The draft policy states its dream: “The Centre shall enact, after due discussion and on the request of three or more states, a National Health Rights Act which will ensure health as a Fundamental Right whose denial will be justiciable. States would gladly opt to approve this by a resolution of their Legislative Assembly…Such a policy formulation/resolution, we feel, would be the right signal to give a push for more public expenditure as well as for the recognition of health as a basic human right and its realisation as goal that the nation must set itself.”
Is India in a position to make health a Fundamental Right? The question is pertinent, but the answer won’t appear quick. We declare with one voice our belief in the right to food. We were brave enough to legislate on the right to education regardless of several known obstacles in the path. But elevation of health as a right appears on the face of it a complicated task. Is health opulence restricted to the well off and those who can meet the expenses of the cost or is it something indispensable to normal living of all citizens? The latter holds a humane approach and hence, we need a policy and programmes, institutional preparations, qualified manpower, and essential equipments – everything within the reach of all to lead a healthy life.
Health is a State subject under the Indian Constitution. It contains public health and sanitation, hospitals and dispensaries. Insanity and mental deficiency including spaces for reception or treatment of lunatics and mental deficients, medical professions, prevention and extension from one State to another of infectious or contagious diseases or pests affecting men, animals, or plants are under the Concurrent List. The Constitutional arrangement is such that the mutual aid of the states is a must for the success of the national health policy.

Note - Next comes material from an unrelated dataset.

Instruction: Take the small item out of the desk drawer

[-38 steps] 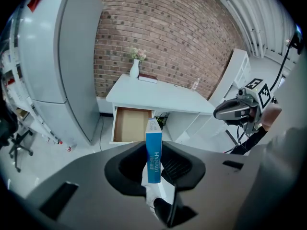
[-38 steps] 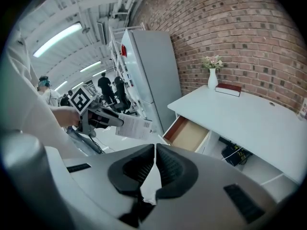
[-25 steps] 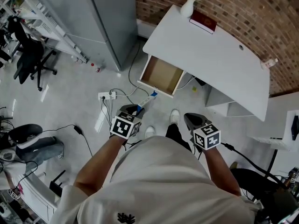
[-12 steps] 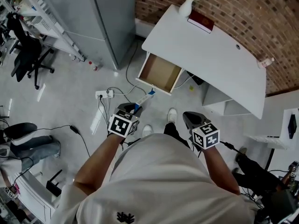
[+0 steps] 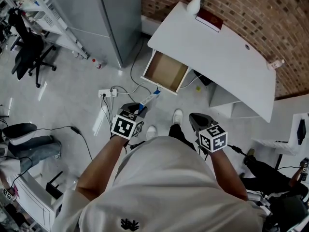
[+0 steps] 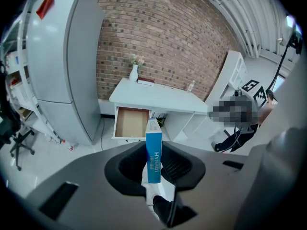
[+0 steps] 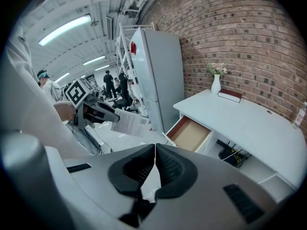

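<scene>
- Since the small blue-and-white box point(image 6: 153, 152) is clamped between the jaws of the left gripper point(image 6: 154, 164), well apart from the open drawer point(image 6: 130, 122), the taking-out itself is judged to be done.
- The box is gripped by its near end only, with its narrow blue edge turned up towards the left gripper view. Its long axis is laid along the line of the jaws, so its far end is thrust out ahead of them, towards the drawer and the white desk point(image 5: 217, 52).
- In the head view the box point(image 5: 149, 98) is seen jutting from the left gripper point(image 5: 136, 108) over the floor point(image 5: 72, 95). The drawer point(image 5: 165, 72) is farther on along roughly the same line, and nothing is seen on its brown bottom.
- The jaws of the right gripper point(image 7: 154, 164) are brought together with nothing between them. In the head view the right gripper point(image 5: 195, 121) is held beside the left one, farther from the drawer point(image 7: 190, 132).
- The left gripper is therefore both the nearer one and the loaded one. Any setting-down on the desk is judged to fall to it, with the box led far end first.
- Because the box is held at one end, a knock on the free end could be expected to pivot it between the pads.
</scene>
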The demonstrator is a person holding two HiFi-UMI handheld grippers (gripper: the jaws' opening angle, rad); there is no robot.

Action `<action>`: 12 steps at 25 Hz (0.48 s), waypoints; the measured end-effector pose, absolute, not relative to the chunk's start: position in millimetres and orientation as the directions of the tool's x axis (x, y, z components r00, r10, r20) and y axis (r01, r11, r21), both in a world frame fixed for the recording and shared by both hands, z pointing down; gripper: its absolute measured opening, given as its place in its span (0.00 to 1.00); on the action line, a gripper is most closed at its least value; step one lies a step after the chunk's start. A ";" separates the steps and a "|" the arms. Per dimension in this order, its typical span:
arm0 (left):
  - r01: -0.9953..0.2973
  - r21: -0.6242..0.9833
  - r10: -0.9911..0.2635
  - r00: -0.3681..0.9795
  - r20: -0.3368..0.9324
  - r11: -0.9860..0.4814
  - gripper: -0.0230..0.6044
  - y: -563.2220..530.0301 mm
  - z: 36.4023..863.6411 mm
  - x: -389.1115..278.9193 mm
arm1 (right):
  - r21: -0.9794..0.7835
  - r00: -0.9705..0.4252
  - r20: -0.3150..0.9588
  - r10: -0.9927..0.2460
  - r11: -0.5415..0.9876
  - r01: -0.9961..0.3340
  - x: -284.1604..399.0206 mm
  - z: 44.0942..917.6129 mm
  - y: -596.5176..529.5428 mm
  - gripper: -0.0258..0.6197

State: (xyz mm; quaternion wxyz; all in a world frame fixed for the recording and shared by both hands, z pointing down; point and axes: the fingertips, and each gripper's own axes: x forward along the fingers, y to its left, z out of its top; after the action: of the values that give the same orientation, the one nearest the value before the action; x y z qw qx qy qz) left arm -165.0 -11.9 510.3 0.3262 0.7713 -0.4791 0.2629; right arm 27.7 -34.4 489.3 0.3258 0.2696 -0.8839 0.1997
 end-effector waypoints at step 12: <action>-0.902 0.249 -0.550 0.415 0.725 -0.352 0.20 -18.7 515.9 -144.3 | -0.193 -0.634 0.692 -0.346 0.757 -0.625 43.1 496.0 -37.1 0.09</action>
State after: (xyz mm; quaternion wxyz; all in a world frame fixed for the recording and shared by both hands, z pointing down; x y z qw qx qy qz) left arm -144.3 -18.7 515.9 0.3243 0.7762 -0.4676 0.2715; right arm 43.1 -37.1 496.0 0.3268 0.2764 -0.8784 0.2128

The goals, placed in the draft policy, are achievement of the highest potential level of good health and well-being. The key principles underlying the policy are to endorse equity, universality, patient-centred and quality care, pluralism in the sense of heartening different medical systems in vogue in India – allopathic and indigenous, subsidiary systems comprising healthcare contributors at different levels, and also some other imperative qualities like responsibility, professionalism, integrity and ethics, learning and adaptive systems, and affordability.

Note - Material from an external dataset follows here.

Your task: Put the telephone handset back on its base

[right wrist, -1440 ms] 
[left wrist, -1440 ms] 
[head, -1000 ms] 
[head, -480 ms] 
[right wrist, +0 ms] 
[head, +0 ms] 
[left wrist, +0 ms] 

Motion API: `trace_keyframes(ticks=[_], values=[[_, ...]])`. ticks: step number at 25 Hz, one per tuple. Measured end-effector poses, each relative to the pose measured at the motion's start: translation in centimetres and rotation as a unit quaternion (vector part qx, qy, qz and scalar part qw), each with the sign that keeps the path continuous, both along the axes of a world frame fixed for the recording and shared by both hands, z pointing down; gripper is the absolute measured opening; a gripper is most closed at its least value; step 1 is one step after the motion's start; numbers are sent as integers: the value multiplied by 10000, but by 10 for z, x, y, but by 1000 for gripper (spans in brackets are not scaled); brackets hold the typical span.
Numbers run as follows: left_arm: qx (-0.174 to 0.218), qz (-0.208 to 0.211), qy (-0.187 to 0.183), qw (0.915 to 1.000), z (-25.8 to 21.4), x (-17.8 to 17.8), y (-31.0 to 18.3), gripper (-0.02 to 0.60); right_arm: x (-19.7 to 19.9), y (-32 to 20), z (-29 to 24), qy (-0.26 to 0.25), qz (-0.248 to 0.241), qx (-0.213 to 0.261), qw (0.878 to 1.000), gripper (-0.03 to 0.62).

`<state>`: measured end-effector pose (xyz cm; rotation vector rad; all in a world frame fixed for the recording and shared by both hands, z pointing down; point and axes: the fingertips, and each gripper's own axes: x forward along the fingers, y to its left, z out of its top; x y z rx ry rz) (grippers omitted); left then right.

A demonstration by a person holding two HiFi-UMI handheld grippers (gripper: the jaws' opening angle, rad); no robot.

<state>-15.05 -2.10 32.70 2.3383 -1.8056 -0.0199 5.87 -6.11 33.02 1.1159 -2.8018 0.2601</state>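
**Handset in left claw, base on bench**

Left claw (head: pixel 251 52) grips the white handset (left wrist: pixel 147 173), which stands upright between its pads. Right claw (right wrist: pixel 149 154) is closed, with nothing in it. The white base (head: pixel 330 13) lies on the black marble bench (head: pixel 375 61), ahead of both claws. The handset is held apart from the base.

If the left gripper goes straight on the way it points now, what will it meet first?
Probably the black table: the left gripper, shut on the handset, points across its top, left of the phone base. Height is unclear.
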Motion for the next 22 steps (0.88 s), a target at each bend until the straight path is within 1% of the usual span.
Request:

The policy document, like an election manifesto, is undoubtedly venerable and inclusive, but appears to be projecting a fantasy world far detached from the real. The existing healthcare position presents an absolutely different image leaving a stupendous accountability on the executors of the policy to accomplish the goals offered. For sure, we know how much needs to be done. Western industrialised nations have ratified laws granting right to health. In the US, Medicaid is a joint federal-State programme devised originally to persuade States to acquire greater share of the financial saddle for health. National standards are fixed for State programmes.
Like Brazil and Thailand, India has to improve the stipulations of its public hospitals so that public can depend on them. It needs to construct the infrastructure needed to support its vast population. At last, India also has to work out its finances so that this welfare move doesn’t place the country in financial troubles. On the other, the Narendra Modi Government needs to carry out lots of ground work before making health as a Fundamental Right.